You called it the last chapter in a trilogy. Will you continue doing projects with chapters or sections in a similar way?

Not too similar. I don’t wanna overdo it to the point it’s gimmicky almost. Obviously my “book” is not finished yet and hopefully won’t be a for a while, knock on wood. But I thought since I had so many songs written for my album already it would be a good idea to take the ones that either had uncleared samples and/or just didn’t quite fit the aesthetic of the LP and still release them as EPs. The album won’t be in a chapter/section format, pretty sure I’m done with the book concept, although I do make some references to it in a couple lyrics on the album still. I’m about to release physical CD copies of the entire “Book of Michael” collection on one disc, all 20 tracks.

Is there a common theme throughout The Book of Michael? What story do the three chapters tell?

I would say the only real constant is the fact that each song on each chapter shows different aspects of my personality, to the point that by the time you listen to all three chapters you’ve heard almost all of me. There’s the cocky braggadocious side, the introspective side, the self-loathing side. It’s all there in these 20 tracks. I didn’t want the EPs to be too strict in their themes so that it was like a rigid concept but you can see a pattern. Chapter 1 is the ambitious, kicking the door down EP for the most part. Chapter 2 is a middle ground between continuing that attitude and hinting at the darker side of myself and my world. And then Chapter 3 is pretty much the whole darker, sadder side of things.

When you’re writing your music, how do you think people will respond to it? Are you composing with a particular person in mind?

I definitely don’t think about a particular person when I write … MOST of the time. If a specific person inspired a song or verse or line, of course I think about them, but not necessarily their reaction when/if they hear it. I’d be lying if I said I didn’t think about how people in general will respond to certain songs though, not gonna front with that “I don’t care what anyone thinks” attitude. But at most, it will be something like “some people may not get this message” or “no way this will ever be on the radio” and then I just shrug it off and keep writing.

I think one of my strong points is I can write almost any type of song well. Diversity is the key to longevity. I can do fun party songs, lyrical “look how well I rap” songs, storytelling, personal introspective songs, whatever I’m feeling at that time and whatever the beat tells me to write.
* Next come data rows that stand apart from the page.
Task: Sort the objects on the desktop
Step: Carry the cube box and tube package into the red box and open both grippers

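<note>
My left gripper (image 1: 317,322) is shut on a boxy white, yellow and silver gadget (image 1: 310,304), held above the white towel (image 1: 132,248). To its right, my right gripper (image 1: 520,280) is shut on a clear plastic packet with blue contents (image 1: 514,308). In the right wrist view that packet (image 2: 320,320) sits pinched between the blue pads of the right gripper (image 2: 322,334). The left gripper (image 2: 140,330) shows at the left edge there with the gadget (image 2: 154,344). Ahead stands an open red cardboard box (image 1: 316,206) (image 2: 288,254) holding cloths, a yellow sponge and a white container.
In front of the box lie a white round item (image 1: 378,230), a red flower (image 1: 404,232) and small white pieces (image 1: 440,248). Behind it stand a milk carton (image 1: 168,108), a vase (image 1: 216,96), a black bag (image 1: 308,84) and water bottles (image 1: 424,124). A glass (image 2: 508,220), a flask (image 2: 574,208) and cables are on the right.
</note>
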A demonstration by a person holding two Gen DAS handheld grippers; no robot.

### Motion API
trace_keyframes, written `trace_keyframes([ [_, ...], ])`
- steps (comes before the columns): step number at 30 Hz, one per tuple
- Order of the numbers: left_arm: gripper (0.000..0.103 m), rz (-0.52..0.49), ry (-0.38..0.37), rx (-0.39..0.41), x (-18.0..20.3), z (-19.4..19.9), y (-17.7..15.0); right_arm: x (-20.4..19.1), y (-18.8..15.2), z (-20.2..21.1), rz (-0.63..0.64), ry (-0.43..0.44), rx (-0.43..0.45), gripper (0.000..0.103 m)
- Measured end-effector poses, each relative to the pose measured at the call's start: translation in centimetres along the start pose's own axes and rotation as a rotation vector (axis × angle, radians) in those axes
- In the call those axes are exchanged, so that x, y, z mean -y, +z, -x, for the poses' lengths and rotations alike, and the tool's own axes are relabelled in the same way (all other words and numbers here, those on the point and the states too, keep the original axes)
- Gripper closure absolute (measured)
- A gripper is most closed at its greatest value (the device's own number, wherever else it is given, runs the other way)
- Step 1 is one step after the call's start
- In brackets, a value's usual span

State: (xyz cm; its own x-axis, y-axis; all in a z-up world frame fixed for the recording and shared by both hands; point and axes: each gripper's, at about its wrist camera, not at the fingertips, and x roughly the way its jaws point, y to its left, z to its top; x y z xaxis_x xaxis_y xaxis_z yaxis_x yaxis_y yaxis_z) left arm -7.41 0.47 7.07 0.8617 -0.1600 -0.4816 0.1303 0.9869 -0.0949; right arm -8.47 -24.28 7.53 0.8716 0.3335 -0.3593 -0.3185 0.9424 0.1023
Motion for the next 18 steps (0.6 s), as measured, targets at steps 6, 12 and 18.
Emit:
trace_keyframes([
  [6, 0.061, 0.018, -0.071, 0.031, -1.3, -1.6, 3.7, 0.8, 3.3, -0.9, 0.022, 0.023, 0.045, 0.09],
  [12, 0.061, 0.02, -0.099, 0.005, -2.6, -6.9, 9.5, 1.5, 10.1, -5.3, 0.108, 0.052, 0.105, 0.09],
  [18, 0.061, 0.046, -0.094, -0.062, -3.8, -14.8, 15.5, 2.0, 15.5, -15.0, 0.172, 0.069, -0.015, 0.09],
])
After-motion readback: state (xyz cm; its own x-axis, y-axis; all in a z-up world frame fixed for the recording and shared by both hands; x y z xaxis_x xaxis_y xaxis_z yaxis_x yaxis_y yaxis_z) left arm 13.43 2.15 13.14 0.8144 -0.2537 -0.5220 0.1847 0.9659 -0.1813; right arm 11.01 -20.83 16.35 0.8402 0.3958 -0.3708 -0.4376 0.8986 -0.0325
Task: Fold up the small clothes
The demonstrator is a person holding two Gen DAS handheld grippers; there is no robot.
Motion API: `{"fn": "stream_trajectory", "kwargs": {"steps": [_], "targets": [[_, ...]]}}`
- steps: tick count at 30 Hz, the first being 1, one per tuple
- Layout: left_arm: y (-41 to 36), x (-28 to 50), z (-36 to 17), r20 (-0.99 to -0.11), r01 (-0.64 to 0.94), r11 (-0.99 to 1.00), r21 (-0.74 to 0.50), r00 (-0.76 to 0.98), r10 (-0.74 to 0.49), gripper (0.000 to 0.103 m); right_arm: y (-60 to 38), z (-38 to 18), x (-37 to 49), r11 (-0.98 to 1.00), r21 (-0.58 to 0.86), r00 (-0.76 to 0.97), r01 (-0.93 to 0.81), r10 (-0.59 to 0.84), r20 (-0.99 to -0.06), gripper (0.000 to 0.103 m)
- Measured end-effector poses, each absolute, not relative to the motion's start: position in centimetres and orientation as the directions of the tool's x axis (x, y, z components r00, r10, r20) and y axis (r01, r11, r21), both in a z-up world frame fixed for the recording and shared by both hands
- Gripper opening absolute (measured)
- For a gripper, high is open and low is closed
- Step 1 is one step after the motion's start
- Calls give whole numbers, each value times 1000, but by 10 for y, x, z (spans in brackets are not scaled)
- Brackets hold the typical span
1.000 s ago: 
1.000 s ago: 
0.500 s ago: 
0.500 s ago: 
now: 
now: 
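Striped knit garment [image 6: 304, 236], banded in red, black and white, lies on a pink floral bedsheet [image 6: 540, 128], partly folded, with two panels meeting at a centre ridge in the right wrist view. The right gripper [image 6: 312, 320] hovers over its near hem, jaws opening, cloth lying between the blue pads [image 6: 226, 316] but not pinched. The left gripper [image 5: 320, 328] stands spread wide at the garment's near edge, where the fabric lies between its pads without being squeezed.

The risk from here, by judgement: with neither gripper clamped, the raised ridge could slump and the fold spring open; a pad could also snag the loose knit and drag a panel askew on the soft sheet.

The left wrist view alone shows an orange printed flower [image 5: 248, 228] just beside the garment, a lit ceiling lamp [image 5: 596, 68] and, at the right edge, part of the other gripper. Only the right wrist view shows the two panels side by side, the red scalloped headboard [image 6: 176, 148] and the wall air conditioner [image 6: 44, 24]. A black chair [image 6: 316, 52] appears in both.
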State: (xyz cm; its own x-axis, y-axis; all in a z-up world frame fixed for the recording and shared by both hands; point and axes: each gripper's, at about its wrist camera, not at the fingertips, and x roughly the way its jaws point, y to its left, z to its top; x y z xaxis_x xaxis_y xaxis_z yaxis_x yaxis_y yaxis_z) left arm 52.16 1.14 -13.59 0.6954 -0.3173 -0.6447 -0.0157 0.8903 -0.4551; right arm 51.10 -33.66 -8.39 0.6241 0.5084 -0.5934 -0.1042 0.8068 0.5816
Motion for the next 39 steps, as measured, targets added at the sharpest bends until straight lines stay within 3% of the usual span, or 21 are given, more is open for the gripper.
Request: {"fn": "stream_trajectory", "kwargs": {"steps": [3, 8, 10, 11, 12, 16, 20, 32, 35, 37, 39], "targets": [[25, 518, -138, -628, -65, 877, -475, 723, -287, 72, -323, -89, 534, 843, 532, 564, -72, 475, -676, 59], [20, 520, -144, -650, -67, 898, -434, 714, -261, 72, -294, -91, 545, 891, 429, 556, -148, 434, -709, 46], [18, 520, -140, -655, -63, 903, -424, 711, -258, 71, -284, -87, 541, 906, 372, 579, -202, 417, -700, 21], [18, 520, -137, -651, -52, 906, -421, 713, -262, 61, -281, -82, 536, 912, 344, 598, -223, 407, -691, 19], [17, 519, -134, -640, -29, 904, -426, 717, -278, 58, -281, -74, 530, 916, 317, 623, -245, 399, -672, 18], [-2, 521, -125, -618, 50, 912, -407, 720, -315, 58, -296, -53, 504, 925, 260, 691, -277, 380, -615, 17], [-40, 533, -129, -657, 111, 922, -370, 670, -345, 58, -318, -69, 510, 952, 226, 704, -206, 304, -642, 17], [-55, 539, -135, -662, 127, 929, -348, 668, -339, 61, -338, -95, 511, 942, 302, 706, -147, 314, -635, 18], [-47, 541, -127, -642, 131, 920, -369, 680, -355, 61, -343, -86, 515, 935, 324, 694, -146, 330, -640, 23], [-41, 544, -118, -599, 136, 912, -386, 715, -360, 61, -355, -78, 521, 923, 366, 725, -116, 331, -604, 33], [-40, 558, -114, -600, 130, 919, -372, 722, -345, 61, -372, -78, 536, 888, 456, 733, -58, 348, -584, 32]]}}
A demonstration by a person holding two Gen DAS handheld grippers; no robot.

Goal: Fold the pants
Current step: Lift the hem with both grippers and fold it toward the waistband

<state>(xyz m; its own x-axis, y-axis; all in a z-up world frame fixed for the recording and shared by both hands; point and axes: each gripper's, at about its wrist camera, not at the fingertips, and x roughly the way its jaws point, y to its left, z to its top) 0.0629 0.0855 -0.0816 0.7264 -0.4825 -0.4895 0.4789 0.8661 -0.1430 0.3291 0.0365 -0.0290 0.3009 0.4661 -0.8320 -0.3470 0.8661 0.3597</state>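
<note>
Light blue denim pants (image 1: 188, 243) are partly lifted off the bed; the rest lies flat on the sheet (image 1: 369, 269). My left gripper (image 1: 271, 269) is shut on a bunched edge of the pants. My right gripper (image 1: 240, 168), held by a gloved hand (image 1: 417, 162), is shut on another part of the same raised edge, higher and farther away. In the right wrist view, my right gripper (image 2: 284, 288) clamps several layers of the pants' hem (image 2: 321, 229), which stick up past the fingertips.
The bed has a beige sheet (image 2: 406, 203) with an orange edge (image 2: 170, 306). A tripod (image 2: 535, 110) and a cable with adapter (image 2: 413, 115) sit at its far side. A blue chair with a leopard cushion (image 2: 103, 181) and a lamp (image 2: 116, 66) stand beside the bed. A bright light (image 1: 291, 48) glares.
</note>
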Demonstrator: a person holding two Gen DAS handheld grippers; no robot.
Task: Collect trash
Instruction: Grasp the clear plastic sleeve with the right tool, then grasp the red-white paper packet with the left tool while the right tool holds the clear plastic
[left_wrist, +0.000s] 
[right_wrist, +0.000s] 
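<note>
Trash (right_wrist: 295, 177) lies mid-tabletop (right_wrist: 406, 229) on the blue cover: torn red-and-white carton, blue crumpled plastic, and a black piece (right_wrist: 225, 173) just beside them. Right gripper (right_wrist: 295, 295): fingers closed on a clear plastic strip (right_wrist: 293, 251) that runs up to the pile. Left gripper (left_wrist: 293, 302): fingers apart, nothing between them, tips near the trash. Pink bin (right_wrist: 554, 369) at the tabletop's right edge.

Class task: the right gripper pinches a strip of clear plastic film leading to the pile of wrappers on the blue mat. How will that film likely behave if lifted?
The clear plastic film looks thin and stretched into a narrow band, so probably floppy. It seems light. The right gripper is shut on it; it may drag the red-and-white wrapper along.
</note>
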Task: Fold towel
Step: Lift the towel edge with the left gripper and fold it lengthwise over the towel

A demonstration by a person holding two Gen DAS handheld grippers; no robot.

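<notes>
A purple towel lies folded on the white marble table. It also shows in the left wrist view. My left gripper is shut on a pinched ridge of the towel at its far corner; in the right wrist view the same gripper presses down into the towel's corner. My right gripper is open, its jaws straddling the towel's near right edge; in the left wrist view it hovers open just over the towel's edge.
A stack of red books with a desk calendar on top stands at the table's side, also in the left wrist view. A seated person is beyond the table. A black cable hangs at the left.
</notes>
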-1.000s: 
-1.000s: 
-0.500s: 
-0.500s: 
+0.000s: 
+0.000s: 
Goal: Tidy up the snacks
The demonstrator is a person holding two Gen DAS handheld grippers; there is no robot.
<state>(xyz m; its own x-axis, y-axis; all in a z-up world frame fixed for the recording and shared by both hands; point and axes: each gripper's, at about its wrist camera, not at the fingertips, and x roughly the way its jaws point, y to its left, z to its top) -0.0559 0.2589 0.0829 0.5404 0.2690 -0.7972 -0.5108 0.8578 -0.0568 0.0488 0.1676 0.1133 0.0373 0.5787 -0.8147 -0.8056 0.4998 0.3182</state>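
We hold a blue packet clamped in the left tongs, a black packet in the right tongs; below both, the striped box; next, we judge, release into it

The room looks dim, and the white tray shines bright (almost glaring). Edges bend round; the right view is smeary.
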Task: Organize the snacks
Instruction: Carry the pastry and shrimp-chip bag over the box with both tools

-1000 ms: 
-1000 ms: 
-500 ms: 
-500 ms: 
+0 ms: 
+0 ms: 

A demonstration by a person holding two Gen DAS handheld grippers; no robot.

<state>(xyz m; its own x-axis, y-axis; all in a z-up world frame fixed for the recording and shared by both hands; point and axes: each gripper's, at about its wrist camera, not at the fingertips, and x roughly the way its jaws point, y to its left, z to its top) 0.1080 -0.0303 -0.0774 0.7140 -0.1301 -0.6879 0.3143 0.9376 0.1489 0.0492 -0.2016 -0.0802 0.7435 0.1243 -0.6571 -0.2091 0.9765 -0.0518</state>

So yeah, I’ll think about people’s responses and I like to have balanced releases that can affect different types of people. But at the end of the day, I’m gonna put out what I believe in and what I want to put out as the bottom line.

How has your audience changed since you first broke into the industry?

Hm…I think that depends on when you would say I “broke into” it, or if I even have yet really.

I guess you could say my first big break on a national scale was doing the 106 & Park battles on BET in 2012. That’s what led to me getting my first deal and the most national exposure at once that I’ve had to date. That definitely got me a whole lot of new fans. But the issue was they were fans of my freestyles about some guy’s clothes or their mom, not as much my music since they hadn’t heard it. A common problem with being known as a battle rapper when your true gift and passion lies in songwriting is the majority of fans who know you from battling either won’t give your music a chance, or they won’t like it if you write actual conceptual songs since they just wanna hear more aggressive battle-like rap.

I definitely noticed my audience change as I distanced myself from the battle scene after the whole 106 thing. I see it as a good thing because it filtered out those who weren’t really into the music, and that’s what I’m most focused on, and will be forever, always have been.

As far as the actual music itself, I’ve noticed that with the more artistic risks I take with beat selection, song concepts, even videos. I’ve lost some more one-dimensional fans, who only really like one type of hip-hop. But I’ve gained so many more fans just by being diverse and touching on multiple lanes in the art form. I’ve learned how to appeal to guys who wanna hear clever entertaining bars, girls who wanna dance to catchy hooks, kids who wanna learn something when they listen, people who wanna relate to a personal experience in a song…and it’s awesome to watch my audience expand and progress along with me. Growth feels even better when you have a large group of folks growing along with you, and that’s what #TeamVO is all about.

While staying in the self-proclaimed “dark time” in your third chapter, was there ever anything that interfered in the theme that you had to set aside?

I wouldn’t say that I was purposely forcing myself to stay depressed because that’s unhealthy. But I will say that what I wrote the songs in chapters 1, 2 and 3 were all written at different times spread out before I even had a plan for them. At a certain time, I started setting aside the sadder songs for the third chapter. I wanted to keep this third one with a distinctive mood to it. Yeah, I mean, I think the chapter thing is gimmicky as it is. I just stopped at three because I felt that was a good place to stop it. Now, looking ahead, I might shy away from doing a strict theme like that because it in some ways it can be confining. If I put out a volume one or a chapter one without a plan, it won’t work out. It needs direction.

Do you ever consider how your audience is going to respond to your release? Do you ever keep the commercial side of it in mind?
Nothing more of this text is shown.